## What the exercise asks
Output the data exactly, with every line intact.

## Stored data
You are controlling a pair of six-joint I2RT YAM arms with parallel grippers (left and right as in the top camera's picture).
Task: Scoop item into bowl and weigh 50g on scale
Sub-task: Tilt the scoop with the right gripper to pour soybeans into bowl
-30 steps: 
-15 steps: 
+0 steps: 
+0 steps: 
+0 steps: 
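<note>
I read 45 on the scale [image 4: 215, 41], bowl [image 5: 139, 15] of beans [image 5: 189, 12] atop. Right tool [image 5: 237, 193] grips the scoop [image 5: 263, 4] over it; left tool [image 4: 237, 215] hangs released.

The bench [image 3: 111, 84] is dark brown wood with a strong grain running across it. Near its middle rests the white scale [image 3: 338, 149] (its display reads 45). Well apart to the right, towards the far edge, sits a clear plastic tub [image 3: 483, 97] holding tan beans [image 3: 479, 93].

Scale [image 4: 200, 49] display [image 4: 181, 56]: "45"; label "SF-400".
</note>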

## Task result
You are controlling a pair of six-joint I2RT YAM arms with parallel grippers (left and right as in the top camera's picture).
Task: Scoop item into bowl and weigh 50g on scale
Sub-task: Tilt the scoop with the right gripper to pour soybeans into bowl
-30 steps: 
-15 steps: 
+0 steps: 
+0 steps: 
+0 steps: 
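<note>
I read 45 on the scale [image 4: 215, 41], bowl [image 5: 139, 15] of beans [image 5: 189, 12] atop. Right tool [image 5: 237, 193] grips the scoop [image 5: 263, 4] over it; left tool [image 4: 237, 215] hangs released.

The bench [image 3: 111, 84] is dark brown wood with a strong grain running across it. Near its middle rests the white scale [image 3: 338, 149] (its display reads 45). Well apart to the right, towards the far edge, sits a clear plastic tub [image 3: 483, 97] holding tan beans [image 3: 479, 93].

Scale [image 4: 200, 49] display [image 4: 181, 56]: "45"; label "SF-400".
</note>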

The response is now finished.